> Problem: Only the opening lines of the listing, through the one with "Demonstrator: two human", are to be retyped, each exactly as it stands.

> Dataset extract:
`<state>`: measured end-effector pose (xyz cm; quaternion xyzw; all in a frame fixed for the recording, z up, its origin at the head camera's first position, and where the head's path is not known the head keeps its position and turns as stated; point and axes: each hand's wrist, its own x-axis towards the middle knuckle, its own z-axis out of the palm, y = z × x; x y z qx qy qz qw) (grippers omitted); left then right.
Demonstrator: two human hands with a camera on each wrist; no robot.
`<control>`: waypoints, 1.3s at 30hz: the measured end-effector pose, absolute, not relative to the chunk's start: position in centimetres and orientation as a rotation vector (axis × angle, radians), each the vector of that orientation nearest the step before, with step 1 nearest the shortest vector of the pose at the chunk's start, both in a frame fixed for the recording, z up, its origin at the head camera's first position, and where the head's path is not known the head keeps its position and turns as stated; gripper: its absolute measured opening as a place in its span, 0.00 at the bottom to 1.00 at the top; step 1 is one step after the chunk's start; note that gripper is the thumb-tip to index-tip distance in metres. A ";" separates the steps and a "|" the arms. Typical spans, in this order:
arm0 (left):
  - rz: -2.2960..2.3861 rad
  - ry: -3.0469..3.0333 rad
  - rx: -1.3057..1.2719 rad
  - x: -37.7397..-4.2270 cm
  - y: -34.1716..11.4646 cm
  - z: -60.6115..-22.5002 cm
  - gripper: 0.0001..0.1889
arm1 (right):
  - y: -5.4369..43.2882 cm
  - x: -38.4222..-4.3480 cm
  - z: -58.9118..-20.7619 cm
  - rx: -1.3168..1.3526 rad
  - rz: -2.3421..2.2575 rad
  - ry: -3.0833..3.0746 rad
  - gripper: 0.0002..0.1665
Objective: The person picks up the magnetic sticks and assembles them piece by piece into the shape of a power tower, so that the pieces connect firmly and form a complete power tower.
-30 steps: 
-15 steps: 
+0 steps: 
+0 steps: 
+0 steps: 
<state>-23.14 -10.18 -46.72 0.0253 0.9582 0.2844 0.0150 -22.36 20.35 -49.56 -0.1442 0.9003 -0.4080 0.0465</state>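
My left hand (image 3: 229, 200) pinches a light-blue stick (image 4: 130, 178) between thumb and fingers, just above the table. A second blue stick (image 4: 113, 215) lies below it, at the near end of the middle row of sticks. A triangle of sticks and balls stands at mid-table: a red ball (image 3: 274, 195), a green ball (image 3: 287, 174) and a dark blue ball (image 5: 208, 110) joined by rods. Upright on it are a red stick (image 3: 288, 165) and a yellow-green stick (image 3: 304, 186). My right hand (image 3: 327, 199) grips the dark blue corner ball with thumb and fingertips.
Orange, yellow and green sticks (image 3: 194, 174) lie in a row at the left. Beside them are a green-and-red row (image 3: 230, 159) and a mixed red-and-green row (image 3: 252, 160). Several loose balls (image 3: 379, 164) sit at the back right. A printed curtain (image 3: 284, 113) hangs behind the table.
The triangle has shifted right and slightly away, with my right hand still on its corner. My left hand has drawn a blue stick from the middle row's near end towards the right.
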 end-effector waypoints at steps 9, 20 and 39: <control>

> Written answer:
`<state>`: measured end-effector pose (xyz cm; quaternion xyzw; all in a frame fixed for the recording, z up, its origin at the head camera's first position, and where the head's path is not known the head keeps its position and turns as stated; point and axes: each hand's wrist, its own x-axis towards the middle knuckle, its own z-axis out of the palm, y = z × x; x y z qx qy qz qw) (grippers omitted); left then right.
Demonstrator: two human hands with a camera on each wrist; no robot.

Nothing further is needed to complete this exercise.